ACTION ITEM> A verbatim repeat of the lines below is required, with the pictures removed.

--- START ---

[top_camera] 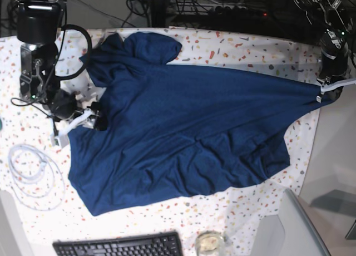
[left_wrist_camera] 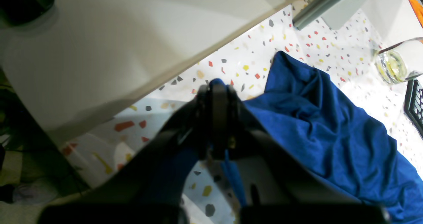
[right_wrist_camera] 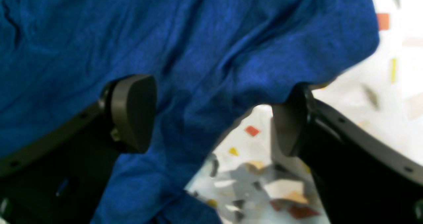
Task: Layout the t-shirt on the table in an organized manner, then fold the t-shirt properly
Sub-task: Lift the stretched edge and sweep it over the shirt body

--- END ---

EXPECTED ANSWER>
[top_camera] 
[left_wrist_camera] 
[right_wrist_camera] 
Task: Layout the t-shirt on the table in an organized manner, then fold the t-shirt properly
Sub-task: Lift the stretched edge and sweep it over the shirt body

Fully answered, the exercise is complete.